_Work item_: Your response should be the complete listing, copied exactly.
________
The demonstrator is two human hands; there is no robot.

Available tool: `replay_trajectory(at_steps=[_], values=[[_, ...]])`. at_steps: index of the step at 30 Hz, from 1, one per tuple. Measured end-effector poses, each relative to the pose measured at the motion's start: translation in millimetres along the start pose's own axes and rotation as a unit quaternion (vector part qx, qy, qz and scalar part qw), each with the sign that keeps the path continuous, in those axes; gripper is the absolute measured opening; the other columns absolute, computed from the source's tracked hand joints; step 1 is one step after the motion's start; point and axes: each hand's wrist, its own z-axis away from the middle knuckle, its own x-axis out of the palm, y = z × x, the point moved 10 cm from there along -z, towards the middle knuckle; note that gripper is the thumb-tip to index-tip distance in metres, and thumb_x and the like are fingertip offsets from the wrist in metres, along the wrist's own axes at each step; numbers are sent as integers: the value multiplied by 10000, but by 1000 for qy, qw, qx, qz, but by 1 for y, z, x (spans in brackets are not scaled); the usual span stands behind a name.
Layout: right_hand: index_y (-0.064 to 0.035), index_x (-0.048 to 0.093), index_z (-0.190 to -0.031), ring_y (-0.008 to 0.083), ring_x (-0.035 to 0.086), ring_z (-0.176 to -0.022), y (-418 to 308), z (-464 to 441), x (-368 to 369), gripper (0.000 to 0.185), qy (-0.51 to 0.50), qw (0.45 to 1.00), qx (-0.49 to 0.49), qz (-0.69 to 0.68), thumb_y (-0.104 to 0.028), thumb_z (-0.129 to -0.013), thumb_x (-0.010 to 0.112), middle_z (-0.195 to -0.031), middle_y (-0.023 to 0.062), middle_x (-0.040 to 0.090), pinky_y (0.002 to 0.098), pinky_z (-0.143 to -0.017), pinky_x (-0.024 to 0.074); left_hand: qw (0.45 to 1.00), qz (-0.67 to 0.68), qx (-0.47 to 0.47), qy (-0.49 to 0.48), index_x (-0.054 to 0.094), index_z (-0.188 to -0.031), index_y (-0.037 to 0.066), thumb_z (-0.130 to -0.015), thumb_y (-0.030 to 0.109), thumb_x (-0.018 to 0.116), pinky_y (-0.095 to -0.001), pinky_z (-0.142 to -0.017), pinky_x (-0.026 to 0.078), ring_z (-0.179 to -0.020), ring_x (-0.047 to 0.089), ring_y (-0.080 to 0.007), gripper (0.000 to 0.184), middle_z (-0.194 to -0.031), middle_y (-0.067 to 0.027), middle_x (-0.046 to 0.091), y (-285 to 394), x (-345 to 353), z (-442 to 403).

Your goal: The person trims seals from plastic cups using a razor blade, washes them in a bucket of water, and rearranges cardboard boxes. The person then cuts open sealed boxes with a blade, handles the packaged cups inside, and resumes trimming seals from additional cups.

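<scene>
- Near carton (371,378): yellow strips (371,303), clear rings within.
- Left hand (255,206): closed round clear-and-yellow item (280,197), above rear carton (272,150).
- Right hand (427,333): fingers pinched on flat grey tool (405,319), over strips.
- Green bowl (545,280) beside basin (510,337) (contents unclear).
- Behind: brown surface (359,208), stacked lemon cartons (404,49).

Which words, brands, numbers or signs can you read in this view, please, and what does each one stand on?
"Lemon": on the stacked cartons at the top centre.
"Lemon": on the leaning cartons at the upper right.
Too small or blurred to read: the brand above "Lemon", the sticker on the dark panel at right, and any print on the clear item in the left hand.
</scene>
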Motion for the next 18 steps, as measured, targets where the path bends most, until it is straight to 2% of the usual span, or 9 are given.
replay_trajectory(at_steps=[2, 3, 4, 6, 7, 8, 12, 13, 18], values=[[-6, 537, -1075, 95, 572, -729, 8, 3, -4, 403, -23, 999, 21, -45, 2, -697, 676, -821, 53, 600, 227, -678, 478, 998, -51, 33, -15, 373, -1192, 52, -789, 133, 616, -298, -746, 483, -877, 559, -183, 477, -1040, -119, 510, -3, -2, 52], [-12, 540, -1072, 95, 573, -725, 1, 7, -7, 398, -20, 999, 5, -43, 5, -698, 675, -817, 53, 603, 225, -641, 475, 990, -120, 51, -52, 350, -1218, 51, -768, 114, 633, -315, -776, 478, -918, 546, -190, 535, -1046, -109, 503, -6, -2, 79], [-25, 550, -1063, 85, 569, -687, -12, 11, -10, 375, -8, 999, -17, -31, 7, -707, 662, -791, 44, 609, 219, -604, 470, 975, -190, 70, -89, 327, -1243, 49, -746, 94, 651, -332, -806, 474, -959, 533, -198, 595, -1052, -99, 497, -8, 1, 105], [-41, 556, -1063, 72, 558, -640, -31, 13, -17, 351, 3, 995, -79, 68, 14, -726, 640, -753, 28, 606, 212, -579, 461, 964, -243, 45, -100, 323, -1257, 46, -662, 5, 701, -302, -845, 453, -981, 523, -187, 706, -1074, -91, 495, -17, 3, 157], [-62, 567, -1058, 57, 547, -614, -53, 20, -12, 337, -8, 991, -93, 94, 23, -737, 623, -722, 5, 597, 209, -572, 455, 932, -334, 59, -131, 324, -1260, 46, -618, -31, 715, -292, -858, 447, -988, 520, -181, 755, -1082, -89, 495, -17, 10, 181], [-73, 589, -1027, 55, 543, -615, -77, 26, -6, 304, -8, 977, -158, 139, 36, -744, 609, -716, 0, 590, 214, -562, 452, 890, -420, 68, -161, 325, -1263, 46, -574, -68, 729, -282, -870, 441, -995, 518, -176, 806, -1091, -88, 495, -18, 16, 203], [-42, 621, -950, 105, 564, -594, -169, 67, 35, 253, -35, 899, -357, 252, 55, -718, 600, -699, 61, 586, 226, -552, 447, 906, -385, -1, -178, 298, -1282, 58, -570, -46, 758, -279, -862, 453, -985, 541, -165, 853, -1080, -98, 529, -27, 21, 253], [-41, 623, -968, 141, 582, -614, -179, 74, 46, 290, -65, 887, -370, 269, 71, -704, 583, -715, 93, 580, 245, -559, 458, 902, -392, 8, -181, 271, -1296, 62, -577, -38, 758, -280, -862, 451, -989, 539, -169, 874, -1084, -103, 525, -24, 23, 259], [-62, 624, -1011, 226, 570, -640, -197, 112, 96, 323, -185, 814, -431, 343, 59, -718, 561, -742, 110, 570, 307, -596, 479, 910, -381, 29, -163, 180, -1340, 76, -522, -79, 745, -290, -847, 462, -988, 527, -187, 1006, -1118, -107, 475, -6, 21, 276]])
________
_Task result_:
The demonstrator is two human hands; there is no robot.

Available tool: `replay_trajectory(at_steps=[_], values=[[_, ...]])`. at_steps: index of the step at 30 Hz, from 1, one per tuple. Measured end-effector poses, each relative to the pose measured at the motion's start: translation in millimetres along the start pose's own axes and rotation as a unit quaternion (vector part qx, qy, qz and scalar part qw), each with the sign that keeps the path continuous, in those axes; gripper is the absolute measured opening; the other columns absolute, computed from the source's tracked hand joints; step 1 is one step after the motion's start; point and axes: each hand's wrist, its own z-axis away from the middle knuckle, its own x-axis out of the palm, y = z × x, the point moved 10 cm from there along -z, towards the middle knuckle; note that gripper is the thumb-tip to index-tip distance in metres, and thumb_x and the like are fingertip offsets from the wrist in metres, along the wrist's own axes at each step; numbers are sent as integers: the value multiplied by 10000, but by 1000 for qy, qw, qx, qz, but by 1 for y, z, x (spans in brackets are not scaled); the usual span stands behind a name.
Layout: right_hand: index_y (-0.064 to 0.035), index_x (-0.048 to 0.093), index_z (-0.190 to -0.031), ring_y (-0.008 to 0.083), ring_x (-0.035 to 0.086), ring_z (-0.176 to -0.022), y (-418 to 308), z (-464 to 441), x (-368 to 369), gripper (0.000 to 0.185), qy (-0.51 to 0.50), qw (0.45 to 1.00), qx (-0.49 to 0.49), qz (-0.69 to 0.68), thumb_y (-0.104 to 0.028), thumb_z (-0.129 to -0.013), thumb_x (-0.010 to 0.112), middle_z (-0.195 to -0.031), middle_y (-0.023 to 0.062), middle_x (-0.040 to 0.090), pinky_y (0.002 to 0.098), pinky_z (-0.143 to -0.017), pinky_x (-0.024 to 0.074); left_hand: qw (0.45 to 1.00), qz (-0.67 to 0.68), qx (-0.47 to 0.47), qy (-0.49 to 0.48), index_x (-0.054 to 0.094), index_z (-0.188 to -0.031), index_y (-0.037 to 0.066), thumb_z (-0.130 to -0.015), thumb_y (-0.030 to 0.109), thumb_x (-0.018 to 0.116), pinky_y (-0.095 to -0.001), pinky_z (-0.142 to -0.017), pinky_x (-0.026 to 0.078), ring_z (-0.179 to -0.020), ring_x (-0.047 to 0.089), ring_y (-0.080 to 0.007), gripper (0.000 to 0.184), middle_z (-0.194 to -0.031), middle_y (-0.067 to 0.027), middle_x (-0.046 to 0.091), y (-285 to 394), x (-345 to 353), z (-442 to 403).

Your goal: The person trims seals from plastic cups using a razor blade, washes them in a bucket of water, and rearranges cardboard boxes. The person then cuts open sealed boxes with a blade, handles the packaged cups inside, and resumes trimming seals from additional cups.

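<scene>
- Near carton (371,378): yellow strips (371,303), clear rings within.
- Left hand (255,206): closed round clear-and-yellow item (280,197), above rear carton (272,150).
- Right hand (427,333): fingers pinched on flat grey tool (405,319), over strips.
- Green bowl (545,280) beside basin (510,337) (contents unclear).
- Behind: brown surface (359,208), stacked lemon cartons (404,49).

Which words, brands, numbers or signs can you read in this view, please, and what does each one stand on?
"Lemon": on the stacked cartons at the top centre.
"Lemon": on the leaning cartons at the upper right.
Too small or blurred to read: the brand above "Lemon", the sticker on the dark panel at right, and any print on the clear item in the left hand.
</scene>
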Motion for the next 18 steps, as measured, targets where the path bends most, until it is straight to 2% of the usual span, or 9 are given.
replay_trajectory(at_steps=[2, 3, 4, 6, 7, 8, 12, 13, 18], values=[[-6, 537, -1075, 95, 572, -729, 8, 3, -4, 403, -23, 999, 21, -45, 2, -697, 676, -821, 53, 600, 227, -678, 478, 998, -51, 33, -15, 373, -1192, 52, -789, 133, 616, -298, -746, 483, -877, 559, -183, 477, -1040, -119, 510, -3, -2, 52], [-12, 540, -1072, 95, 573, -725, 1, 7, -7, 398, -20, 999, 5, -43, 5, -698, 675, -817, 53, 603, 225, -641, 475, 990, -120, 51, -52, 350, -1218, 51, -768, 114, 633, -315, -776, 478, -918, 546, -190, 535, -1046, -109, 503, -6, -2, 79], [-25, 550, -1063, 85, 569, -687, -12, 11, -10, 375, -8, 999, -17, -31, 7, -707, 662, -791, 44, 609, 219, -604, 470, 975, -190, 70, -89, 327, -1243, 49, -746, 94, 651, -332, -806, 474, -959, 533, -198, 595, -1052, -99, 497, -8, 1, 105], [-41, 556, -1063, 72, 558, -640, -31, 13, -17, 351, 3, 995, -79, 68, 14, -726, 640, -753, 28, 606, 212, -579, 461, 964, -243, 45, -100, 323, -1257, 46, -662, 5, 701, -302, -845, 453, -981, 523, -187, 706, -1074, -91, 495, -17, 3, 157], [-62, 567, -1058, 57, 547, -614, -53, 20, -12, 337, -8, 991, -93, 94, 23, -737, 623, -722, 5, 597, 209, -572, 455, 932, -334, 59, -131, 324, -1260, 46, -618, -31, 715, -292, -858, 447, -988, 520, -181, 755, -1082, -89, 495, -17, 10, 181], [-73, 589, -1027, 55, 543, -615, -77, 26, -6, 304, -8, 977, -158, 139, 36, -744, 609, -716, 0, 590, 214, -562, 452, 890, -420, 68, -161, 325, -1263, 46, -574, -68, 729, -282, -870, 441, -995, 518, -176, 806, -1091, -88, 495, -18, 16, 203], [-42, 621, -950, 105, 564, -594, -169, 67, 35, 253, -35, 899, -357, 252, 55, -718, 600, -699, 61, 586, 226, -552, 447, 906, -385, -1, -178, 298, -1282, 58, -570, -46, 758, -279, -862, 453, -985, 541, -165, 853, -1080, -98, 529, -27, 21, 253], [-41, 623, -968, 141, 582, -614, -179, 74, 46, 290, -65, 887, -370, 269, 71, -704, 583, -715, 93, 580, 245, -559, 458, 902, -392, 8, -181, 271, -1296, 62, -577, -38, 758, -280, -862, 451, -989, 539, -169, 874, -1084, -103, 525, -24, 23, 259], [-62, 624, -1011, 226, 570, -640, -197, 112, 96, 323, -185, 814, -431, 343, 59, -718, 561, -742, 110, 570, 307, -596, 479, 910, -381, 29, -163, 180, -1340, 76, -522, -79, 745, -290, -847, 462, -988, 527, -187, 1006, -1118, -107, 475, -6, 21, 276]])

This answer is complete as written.